:: Problem ::
Show all lines from the records below in which the string "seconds" is present.

:: Data listing ::
_____

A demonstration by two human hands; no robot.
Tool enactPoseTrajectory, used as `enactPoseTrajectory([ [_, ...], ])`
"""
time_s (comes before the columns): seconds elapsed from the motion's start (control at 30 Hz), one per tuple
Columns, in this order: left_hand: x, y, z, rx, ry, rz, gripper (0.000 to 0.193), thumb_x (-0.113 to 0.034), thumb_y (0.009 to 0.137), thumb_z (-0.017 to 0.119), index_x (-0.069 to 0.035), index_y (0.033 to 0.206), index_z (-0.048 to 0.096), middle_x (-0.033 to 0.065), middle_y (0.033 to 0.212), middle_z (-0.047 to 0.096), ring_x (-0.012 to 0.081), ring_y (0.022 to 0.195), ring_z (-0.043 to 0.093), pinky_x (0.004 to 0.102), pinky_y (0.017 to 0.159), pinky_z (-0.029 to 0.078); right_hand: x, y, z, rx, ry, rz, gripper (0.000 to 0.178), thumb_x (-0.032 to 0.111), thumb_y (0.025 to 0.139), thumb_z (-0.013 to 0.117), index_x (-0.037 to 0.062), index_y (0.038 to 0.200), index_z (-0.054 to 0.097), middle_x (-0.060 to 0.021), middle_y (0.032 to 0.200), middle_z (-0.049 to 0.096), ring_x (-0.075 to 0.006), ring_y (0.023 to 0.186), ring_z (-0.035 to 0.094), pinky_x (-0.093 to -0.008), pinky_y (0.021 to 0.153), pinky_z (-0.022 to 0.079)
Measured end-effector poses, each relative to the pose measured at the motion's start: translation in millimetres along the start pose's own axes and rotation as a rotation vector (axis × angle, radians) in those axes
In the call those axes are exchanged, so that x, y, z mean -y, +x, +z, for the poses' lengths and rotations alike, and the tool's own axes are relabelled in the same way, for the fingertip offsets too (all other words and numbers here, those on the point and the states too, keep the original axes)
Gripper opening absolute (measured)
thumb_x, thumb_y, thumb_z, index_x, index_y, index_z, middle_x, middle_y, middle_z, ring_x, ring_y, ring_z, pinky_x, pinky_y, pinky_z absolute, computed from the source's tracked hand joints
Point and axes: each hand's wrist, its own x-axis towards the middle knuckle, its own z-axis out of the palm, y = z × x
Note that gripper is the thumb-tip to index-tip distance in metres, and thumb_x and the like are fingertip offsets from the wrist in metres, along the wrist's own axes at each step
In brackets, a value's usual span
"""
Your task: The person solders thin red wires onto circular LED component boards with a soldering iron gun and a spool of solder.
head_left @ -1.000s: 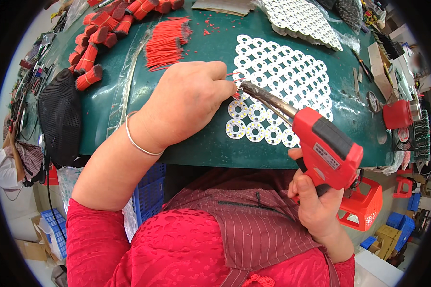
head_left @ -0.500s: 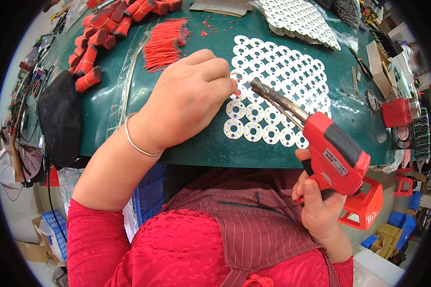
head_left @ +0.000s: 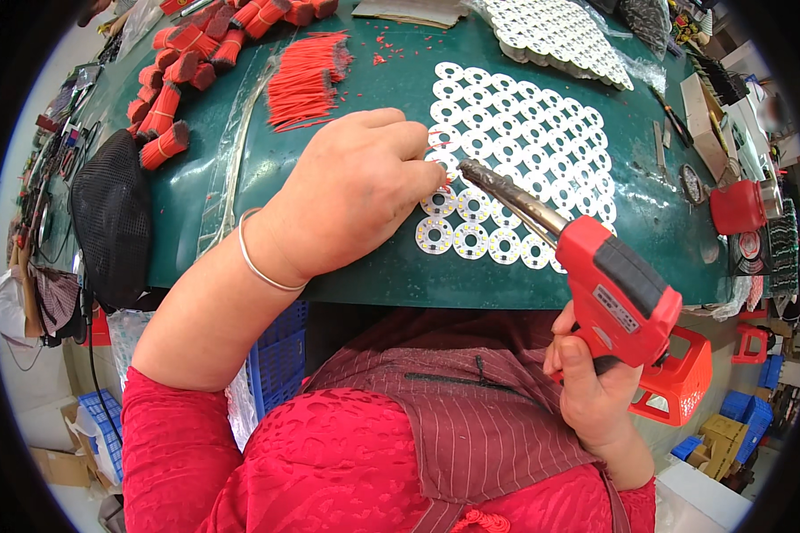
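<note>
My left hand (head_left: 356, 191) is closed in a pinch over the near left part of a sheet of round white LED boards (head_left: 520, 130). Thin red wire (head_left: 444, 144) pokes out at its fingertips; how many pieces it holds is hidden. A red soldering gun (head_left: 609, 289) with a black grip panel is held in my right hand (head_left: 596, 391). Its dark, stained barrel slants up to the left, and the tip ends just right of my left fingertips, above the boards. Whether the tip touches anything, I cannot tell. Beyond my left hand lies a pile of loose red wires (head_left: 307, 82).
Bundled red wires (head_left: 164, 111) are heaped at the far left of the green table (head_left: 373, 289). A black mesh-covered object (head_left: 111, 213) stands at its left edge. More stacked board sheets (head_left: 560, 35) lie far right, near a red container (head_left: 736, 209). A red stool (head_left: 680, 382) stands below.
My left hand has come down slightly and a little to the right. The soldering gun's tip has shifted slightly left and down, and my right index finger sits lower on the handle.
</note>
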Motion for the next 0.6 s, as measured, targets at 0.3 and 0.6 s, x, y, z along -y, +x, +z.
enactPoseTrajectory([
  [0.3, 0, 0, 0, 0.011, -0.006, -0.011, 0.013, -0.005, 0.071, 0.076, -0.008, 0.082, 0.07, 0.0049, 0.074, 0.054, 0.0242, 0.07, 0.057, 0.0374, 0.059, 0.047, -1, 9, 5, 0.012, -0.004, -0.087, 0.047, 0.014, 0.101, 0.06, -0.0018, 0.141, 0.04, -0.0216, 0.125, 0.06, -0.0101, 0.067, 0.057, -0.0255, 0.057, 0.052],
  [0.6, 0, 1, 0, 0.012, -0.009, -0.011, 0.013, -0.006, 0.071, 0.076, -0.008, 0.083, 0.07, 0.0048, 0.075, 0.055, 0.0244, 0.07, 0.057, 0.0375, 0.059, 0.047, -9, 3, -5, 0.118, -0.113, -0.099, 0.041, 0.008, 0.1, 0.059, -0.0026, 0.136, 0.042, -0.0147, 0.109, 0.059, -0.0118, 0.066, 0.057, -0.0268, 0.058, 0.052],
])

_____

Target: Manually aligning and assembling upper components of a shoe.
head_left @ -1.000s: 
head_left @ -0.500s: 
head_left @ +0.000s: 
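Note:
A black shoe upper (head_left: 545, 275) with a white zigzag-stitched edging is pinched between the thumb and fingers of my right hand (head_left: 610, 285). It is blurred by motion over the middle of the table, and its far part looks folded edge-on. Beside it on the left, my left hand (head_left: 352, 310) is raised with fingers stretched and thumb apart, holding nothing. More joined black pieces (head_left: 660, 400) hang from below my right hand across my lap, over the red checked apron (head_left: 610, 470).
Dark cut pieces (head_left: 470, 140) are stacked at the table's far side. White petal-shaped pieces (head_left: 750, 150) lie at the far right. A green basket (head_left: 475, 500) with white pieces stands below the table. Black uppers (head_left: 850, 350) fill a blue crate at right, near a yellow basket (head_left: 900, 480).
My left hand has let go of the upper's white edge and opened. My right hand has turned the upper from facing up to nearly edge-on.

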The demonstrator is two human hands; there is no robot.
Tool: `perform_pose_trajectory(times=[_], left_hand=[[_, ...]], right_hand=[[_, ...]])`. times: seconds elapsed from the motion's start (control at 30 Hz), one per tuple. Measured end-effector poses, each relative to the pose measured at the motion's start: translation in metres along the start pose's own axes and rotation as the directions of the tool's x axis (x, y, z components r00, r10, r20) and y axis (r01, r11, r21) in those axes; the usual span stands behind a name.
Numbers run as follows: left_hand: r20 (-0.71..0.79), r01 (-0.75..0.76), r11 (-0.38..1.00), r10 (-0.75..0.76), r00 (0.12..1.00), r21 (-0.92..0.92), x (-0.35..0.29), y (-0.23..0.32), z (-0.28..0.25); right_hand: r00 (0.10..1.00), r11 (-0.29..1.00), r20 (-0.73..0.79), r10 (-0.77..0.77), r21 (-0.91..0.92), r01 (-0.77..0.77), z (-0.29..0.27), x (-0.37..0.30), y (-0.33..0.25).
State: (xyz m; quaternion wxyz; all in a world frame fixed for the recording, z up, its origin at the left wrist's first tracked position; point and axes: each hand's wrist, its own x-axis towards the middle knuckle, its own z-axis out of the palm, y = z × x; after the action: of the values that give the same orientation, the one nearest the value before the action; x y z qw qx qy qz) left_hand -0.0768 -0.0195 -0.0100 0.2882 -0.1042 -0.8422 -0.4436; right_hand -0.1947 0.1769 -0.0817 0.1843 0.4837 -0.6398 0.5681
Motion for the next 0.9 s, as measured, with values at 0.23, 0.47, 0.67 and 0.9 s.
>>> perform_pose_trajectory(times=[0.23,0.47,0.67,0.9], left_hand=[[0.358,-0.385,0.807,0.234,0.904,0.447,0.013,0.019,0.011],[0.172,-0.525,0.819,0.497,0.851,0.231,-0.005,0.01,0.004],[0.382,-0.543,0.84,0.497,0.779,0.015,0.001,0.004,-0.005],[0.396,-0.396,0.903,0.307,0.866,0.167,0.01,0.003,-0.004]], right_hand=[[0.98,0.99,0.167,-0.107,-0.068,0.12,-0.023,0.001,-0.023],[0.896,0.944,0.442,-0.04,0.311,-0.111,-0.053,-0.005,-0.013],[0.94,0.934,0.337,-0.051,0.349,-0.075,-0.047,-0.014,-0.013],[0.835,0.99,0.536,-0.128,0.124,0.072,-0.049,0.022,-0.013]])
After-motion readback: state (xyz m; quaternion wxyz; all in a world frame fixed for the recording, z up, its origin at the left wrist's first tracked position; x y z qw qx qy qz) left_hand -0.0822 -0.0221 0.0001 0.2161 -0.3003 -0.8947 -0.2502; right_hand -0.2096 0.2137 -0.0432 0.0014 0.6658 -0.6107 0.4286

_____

:: Finished exercise ::
time_s (comes before the columns): seconds elapsed from the motion's start (control at 30 Hz), one per tuple
Tool: `perform_pose_trajectory(times=[_], left_hand=[[_, ...]], right_hand=[[_, ...]])`. times: seconds elapsed from the motion's start (control at 30 Hz), one per tuple. Measured end-effector poses, each relative to the pose measured at the motion's start: translation in metres along the start pose's own axes and rotation as the directions of the tool's x axis (x, y, z components r00, r10, r20) and y axis (r01, r11, r21) in those axes; the usual span stands behind a name.

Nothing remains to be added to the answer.